Handy CNN Blocks to Define(GhostNet, EffNet, ConvBlocks, etc.)

In [None]:
def initialize_weights(layer):
    # Initialize weights using Kaiming init, better than Xavier.
    for module in layer.modules():
        if isinstance(module, (nn.Conv2d, nn.Conv1d)):
            nn.init.kaiming_normal_(module.weight, nonlinearity='relu')
        elif isinstance(module, nn.BatchNorm2d):
            module.weight.data.fill_(1)
            module.bias.data.zero_()
class Mish(pl.LightningModule):
    def __init__(self):
        pass
    def forward(self, x):
        return x * torch.tanh(F.softplus(x))
def replace_mishes(model):
    for name, module in model.named_modules():
        if isinstance(module, (nn.SiLU, nn.ReLU)):
            setattr(model, name, Mish())
class Act(pl.LightningModule):
    def __init__(self):
        super().__init__()
        self.act_type = ModelConfig.act_type
        if self.act_type == 'relu':
            self.act = nn.ReLU(inplace = True)
        elif self.act_type == 'mish':
            self.act = Mish()
        else:
            self.act = nn.SiLU(inplace = True)
    def forward(self, x):
        return self.act(x)

class ConvBlock(pl.LightningModule):
    def __init__(self, in_features, out_features, kernel_size, padding, groups, stride):
        super().__init__()
        self.conv = nn.Conv2d(in_features, out_features, kernel_size = kernel_size, padding = padding, groups = groups, stride = stride, bias = False)
        self.bn = nn.BatchNorm2d(out_features)
        self.act = Act()
        initialize_weights(self)
    def forward(self, x):
        return self.bn(self.act(self.conv(x)))
class SqueezeExcite(pl.LightningModule):
    def __init__(self, in_features, inner_features):
        super().__init__()
        self.in_features = in_features
        self.inner_features = inner_features
        self.global_avg = nn.AdaptiveAvgPool2d((1, 1))
        self.Squeeze = nn.Linear(self.in_features, self.inner_features)
        self.act = Act()
        self.Excite = nn.Linear(self.inner_features, self.in_features)
    def forward(self, x):
        mean = torch.squeeze(self.global_avg(x))
        squeeze = self.act(self.Squeeze(mean))
        excite = torch.sigmoid(self.Excite(squeeze)).unsqueeze(-1).unsqueeze(-1) * x
        return excite
class ECASqueezeExcite(pl.LightningModule):
    def __init__(self):
        super().__init__()
        self.kernel_size = 5
        self.padding = 2
        self.global_avg = nn.AdaptiveAvgPool2d((1, 1))

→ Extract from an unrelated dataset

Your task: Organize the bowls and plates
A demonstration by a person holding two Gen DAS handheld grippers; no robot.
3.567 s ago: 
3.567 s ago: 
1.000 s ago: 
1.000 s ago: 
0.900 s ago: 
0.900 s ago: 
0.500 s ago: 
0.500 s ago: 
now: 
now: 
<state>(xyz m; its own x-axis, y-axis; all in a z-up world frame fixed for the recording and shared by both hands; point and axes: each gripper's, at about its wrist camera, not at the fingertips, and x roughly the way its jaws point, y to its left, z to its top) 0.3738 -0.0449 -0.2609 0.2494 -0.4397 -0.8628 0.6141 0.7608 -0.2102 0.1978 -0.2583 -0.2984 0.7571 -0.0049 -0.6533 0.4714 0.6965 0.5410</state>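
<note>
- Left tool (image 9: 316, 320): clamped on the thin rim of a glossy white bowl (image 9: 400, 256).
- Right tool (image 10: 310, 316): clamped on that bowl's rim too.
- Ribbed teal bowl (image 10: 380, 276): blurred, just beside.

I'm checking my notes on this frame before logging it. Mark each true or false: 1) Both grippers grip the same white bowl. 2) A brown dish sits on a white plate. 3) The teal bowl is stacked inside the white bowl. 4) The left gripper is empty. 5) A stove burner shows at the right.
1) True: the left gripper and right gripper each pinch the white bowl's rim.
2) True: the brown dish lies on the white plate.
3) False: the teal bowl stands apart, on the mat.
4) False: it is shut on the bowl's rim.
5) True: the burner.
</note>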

        self.conv = nn.Conv1d(1, 1, kernel_size = self.kernel_size, padding = self.padding, bias = False)
        initialize_weights(self)
    def forward(self, x):
        mean = torch.squeeze(self.global_avg(x), dim = -1).transpose(-1, -2) # (B, 1, C)
        conv = torch.sigmoid(self.conv(mean)).transpose(-1, -2).unsqueeze(-1) # (B, C, 1, 1)
        return conv * x
class SCSqueezeExcite(pl.LightningModule):
    def __init__(self, in_features, inner_features):
        super().__init__()
        self.in_features = in_features
        self.inner_features = inner_features
        
        self.global_avg = nn.AdaptiveAvgPool2d((1, 1))
        self.Squeeze = nn.Linear(self.in_features, self.inner_features)
        self.act = Act()
        self.Excite = nn.Linear(self.inner_features, self.in_features)
        
        self.kernel_size = 3
        self.padding = 1
        
        self.Conv_Squeeze = nn.Conv2d(self.in_features, 1, kernel_size = self.kernel_size, padding = self.padding, bias = False)
        initialize_weights(self)
    def forward(self, x):
        mean = torch.squeeze(self.global_avg(x))
        squeeze = self.act(self.Squeeze(mean))
        excite = torch.sigmoid(self.Excite(squeeze)).unsqueeze(-1).unsqueeze(-1) * x
        
        conv_excite = torch.sigmoid(self.Conv_Squeeze(x)) * x
        excited = (excite + conv_excite) / 2
        return excited
class Attention(pl.LightningModule):
    def __init__(self, in_features, inner_features):
        super().__init__()
        self.in_features = in_features
        self.inner_features = inner_features
        self.attention_type = ModelConfig.attention_type
        assert self.attention_type in ['eca', 'se', 'scse', 'none']
        if self.attention_type == 'eca':
            self.layer = ECASqueezeExcite()
        elif self.attention_type == 'se':
            self.layer = SqueezeExcite(self.in_features, self.inner_features)
        elif self.attention_type == 'scse':
            self.layer = SCSqueezeExcite(self.in_features, self.inner_features)
        else:
            self.layer = nn.Identity()
        self.gate_attention = ModelConfig.gate_attention
        if self.gate_attention:
            self.gamma = nn.Parameter(torch.zeros((1), device = self.device) - 10)
    def forward(self, x):
        excited = self.layer(x)
        if self.gate_attention:
            gamma = torch.sigmoid(self.gamma)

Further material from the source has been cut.